From: Dale Glass
Ah, not so. True security is when the attacker knows everything but the password, and still has no other alternative but to try to crack it by brute force.
Oh look, something else I already said.
However, as you've so elegantly demonstrated, it's utterly irrelevant in the context of searching a large number of lousy passwords. Once the algorithm is known, results are 20 minutes away.
There is
no password hash algorithm I am aware of that meets that criteria.
From: someone
An actual improvement of security would have been like this: Take the password, and apply various safety checks to it, such as length, presence of digits, presence of dictionary words. If it's bad, don't allow it. This of course will make a lot of people unhappy, but it works.
Of course. I do this. (Actually, I don't. By default, my system makes up a really good password and tells people "this is your password." If they want to change it,
then they get to put up with this.) It would never work for Second Life, though. The "kittens" factor is overpowering.
From: someone
What do you suggest they should have done instead?
If they had shut the entire grid down for two days while they figured out what was going on and posted hourly updates over that interval, it wouldn't have bothered me in the slightest. However, as a realist, I acknowledge that the current forum uproar would be a spring shower compared to the deluge of hate that would have produced. F___ the whiners, security comes first, second, and third.
From: someone
IMO, the proper course of action would have been doing exactly this, but two days ago.
If they had done it two days ago, I wouldn't blink. As it stands, it was done poorly, timed poorly, and appears to have been for the wrong reasons. (Keep in mind they've so far said it was done as an unnecessary precaution because not one shred of evidence that password information was actually compromised.)

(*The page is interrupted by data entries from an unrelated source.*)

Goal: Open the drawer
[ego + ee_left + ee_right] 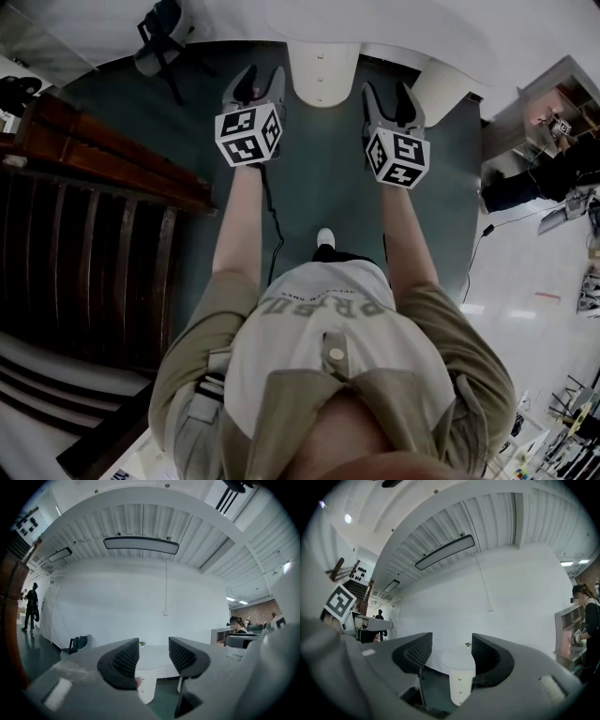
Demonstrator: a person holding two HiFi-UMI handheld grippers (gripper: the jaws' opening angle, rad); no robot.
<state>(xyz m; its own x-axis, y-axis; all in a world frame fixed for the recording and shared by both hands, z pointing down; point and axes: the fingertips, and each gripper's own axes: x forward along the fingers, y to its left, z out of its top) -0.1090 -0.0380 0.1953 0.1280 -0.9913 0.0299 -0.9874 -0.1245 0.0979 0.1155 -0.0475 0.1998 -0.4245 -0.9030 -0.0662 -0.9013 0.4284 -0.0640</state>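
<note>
A person is holding two tongs out level over a dark green floor, each carrying one marker cube. In the head view, one wooden staircase is standing at the left, and one black chair is sitting near the top. The left tongs are standing moderately apart with nothing between them. One white desk is curving ahead, its one leg panel showing between the two tongs. The right tongs are gaping wider, also empty. The drawer cannot be made out in any view.

The left gripper view, looking past the left tongs, is showing what the head view is not: one long ceiling lamp, one standing figure at the far left, and one small plant on the desk. The right gripper view, looking past the right tongs, is alone in catching the left tongs' marker cube at its left edge and one person by shelves at its right.
</note>
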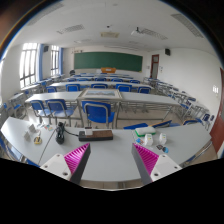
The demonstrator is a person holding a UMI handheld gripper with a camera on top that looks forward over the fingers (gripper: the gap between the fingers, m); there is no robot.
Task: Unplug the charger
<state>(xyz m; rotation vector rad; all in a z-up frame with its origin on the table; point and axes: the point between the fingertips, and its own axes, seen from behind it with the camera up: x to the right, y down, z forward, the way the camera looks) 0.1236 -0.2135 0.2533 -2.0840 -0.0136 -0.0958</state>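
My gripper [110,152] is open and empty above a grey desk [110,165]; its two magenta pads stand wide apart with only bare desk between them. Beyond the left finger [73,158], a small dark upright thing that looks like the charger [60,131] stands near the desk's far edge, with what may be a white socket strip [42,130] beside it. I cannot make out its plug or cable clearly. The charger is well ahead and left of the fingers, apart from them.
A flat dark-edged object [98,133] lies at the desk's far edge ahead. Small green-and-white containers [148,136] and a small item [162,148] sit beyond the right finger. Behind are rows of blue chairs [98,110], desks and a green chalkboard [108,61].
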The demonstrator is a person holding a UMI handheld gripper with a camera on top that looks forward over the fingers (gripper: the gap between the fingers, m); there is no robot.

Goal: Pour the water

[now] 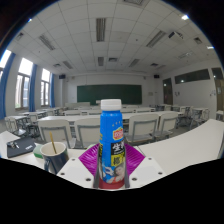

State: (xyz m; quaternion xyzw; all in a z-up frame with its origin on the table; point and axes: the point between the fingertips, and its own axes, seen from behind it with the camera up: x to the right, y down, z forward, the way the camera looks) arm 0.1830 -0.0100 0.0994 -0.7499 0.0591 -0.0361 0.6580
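Observation:
A bottle point(112, 140) with a blue cap and a red, white and blue label stands upright between my fingers. My gripper point(112, 165) is shut on the bottle, its magenta pads point(91, 160) pressing the label on both sides. The bottle's base appears lifted above the white table point(190, 145). A dark cup point(53, 156) with a light rim and a stick inside stands on the table to the left of the fingers.
A dark flat object point(20, 147) lies at the table's left end. Beyond the table are rows of classroom desks and chairs point(145, 125), a green chalkboard point(110, 93) on the far wall, and windows point(25, 85) on the left.

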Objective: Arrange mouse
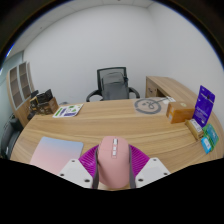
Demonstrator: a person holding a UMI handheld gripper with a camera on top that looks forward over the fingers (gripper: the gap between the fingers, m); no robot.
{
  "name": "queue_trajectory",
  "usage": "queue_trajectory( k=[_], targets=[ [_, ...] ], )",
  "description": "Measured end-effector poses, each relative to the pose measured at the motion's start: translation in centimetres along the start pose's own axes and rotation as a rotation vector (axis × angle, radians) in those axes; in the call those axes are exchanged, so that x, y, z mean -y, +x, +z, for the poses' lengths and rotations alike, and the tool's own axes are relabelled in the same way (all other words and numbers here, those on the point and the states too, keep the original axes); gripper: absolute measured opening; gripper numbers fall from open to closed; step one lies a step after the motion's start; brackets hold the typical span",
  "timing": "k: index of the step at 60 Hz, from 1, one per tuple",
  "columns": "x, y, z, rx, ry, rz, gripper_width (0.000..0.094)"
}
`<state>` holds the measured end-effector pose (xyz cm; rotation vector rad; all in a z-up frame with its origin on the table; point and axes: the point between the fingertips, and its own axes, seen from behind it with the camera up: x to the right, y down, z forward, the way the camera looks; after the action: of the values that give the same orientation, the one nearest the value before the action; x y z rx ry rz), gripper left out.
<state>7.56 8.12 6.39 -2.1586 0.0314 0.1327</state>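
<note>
The gripper (113, 178) holds a pink mouse (113, 165) between its 2 fingers, whose magenta pads (92, 160) press on both sides of it, so the fingers are closed nearly to the width of the mouse. The mouse looks smooth and rounded, probably hard plastic, and it seems lifted above the wooden surface (120, 125) for carrying. At 9 o'clock from the fingers lies a flat pink mouse pad (55, 153), probably the place for it. An office chair (110, 85) stands at 12 o'clock.

Just one camera here, riding on the tool (113, 170), sitting low and close over the counter (110, 125), looking forward toward the office chair (111, 84), probably slightly downward.
</note>
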Motion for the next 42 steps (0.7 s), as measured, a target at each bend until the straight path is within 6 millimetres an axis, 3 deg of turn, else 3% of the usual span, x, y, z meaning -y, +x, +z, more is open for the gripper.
queue_trajectory(
  k=[10,14,18,25,31,36,42],
  targets=[
    [-1.1,-15.3,1.3,0.022,0.007,-0.04,0.0415],
    [-2.9,-19.7,2.4,0.01,-0.021,-0.048,0.0414],
    [-4.5,-22.8,3.3,-0.003,-0.065,-0.019,0.0416],
    [-6.3,-24.7,4.7,-0.053,-0.103,-0.084,0.0416],
    [-8.2,-24.9,5.3,-0.07,-0.163,-0.105,0.0422],
    [-8.0,-24.6,5.5,-0.07,-0.14,-0.138,0.0424],
    [-8.2,-24.6,5.5,-0.047,-0.166,-0.13,0.0499]
  ],
)
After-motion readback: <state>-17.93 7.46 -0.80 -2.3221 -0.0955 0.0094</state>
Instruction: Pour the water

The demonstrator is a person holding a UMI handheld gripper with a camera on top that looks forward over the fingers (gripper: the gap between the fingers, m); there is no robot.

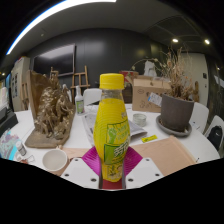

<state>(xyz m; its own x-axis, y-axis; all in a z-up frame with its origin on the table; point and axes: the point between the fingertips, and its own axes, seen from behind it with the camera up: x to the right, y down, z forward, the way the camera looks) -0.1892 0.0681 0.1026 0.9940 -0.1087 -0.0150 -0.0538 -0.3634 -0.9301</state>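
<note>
Clearly the bottle (112,128) stands between the two fingers of the claw (111,172), its orange cap at twelve o'clock and its base low between the white finger bodies. The pink pads (93,160) lie close against the lower part of the bottle at nine and three o'clock, but I cannot tell if they really press on it or only stand around it. The bottle is of clear plastic with yellow liquid and a yellow label, and it looks nearly full, so I judge it rather heavy, a little soft in the wall and smooth. A hold on the labelled middle seems safest. On the white tabletop (80,132), a small bowl (54,159) sits at eight o'clock.
</note>
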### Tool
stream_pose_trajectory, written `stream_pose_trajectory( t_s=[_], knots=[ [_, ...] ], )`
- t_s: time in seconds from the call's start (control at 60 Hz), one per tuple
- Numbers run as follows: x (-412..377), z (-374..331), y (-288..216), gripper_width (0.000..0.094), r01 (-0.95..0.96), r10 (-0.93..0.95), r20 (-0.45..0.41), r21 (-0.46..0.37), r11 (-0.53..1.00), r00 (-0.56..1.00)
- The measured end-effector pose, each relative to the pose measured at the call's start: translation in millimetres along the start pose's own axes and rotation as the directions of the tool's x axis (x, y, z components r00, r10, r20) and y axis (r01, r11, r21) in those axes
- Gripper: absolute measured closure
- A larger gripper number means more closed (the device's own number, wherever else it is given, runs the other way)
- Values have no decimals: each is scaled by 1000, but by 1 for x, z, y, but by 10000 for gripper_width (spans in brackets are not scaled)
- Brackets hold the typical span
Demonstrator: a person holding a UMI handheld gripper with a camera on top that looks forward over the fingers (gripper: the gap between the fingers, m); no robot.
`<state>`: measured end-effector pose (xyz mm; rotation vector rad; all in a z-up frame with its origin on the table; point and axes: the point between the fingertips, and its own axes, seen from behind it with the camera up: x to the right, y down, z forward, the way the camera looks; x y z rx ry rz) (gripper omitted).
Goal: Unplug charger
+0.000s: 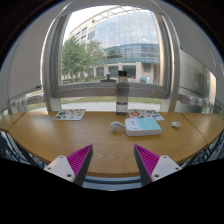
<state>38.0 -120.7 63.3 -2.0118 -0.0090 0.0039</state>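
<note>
My gripper point(113, 162) is open and holds nothing; its two fingers with magenta pads point(78, 160) stand wide apart over the near edge of a wooden table point(100, 143). Far beyond the fingers a small white object point(117, 127) lies on the table beside a stack of books; it may be the charger, but I cannot tell. No cable or socket shows clearly.
A tall bottle point(122, 95) stands at the table's far edge by the window. A stack of books point(143, 125) lies right of centre, a magazine point(70, 114) at the far left, a small white item point(176, 124) at the far right. Buildings show outside.
</note>
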Motion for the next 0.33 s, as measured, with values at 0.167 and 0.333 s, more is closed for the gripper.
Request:
stream_pose_trajectory(
  t_s=[0.167,0.333],
  knots=[
    [-7,-6,1,115,-3,3,11,7,1000,1000],
    [-10,-9,3,113,-3,2,19,4,1000,1000]
  ],
)
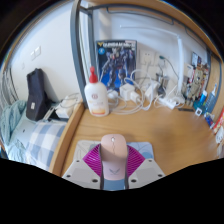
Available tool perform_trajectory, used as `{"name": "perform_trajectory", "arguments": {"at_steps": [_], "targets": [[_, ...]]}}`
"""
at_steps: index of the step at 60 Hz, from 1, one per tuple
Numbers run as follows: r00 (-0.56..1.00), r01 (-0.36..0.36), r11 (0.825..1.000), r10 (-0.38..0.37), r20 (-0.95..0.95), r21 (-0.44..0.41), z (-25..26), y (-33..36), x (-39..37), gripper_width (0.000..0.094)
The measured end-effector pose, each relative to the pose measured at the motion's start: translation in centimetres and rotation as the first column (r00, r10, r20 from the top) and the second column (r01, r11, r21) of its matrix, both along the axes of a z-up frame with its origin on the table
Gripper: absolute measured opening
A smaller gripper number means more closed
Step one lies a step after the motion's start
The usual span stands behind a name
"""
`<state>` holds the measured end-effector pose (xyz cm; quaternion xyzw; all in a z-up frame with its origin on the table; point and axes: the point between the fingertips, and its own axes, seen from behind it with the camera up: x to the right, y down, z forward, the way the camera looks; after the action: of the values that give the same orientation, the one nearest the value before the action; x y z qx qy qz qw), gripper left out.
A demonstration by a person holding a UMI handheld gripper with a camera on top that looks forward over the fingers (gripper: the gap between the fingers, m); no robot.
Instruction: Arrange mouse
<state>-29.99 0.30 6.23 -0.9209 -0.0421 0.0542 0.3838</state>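
Note:
A pale pink computer mouse [113, 153] sits between my two fingers, its rounded end pointing ahead over the wooden desk [150, 125]. The magenta pads [93, 159] press on both of its sides. My gripper [112, 166] is shut on the mouse and holds it above the near part of the desk.
A white glue bottle with a red cap [95, 95] stands at the far left of the desk. A poster box [117, 62], white chargers and cables [145, 92] and pens [203, 100] line the back. A bed with a black bag [38, 95] lies left.

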Motion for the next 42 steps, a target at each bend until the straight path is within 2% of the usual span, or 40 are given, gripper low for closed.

If the scenario was that they were investigating for two days and on Friday afternoon, Logreader Linden looked up and said "Uh oh, looks like they got part of the avatar database" and Superimportant Linden said, "Ouch, reset all the passwords right now, I'm not taking any chances" then yeah, I would probably still call it the right move.
Main Entry: 2rash
Function: adjective
1 : marked by or proceeding from undue haste or lack of deliberation or caution
Rash is not the same as
wrong. It's about not thinking things through to foresee the obvious consequences.
Example: It apparently took them about eight hours to come up with an alternative reset mechanism for the chuckleheads who entered bogus security answers. "Not rash" would have been realizing that such a problem was easily foreseeable and doing that
first, during the 48 hour blackout period.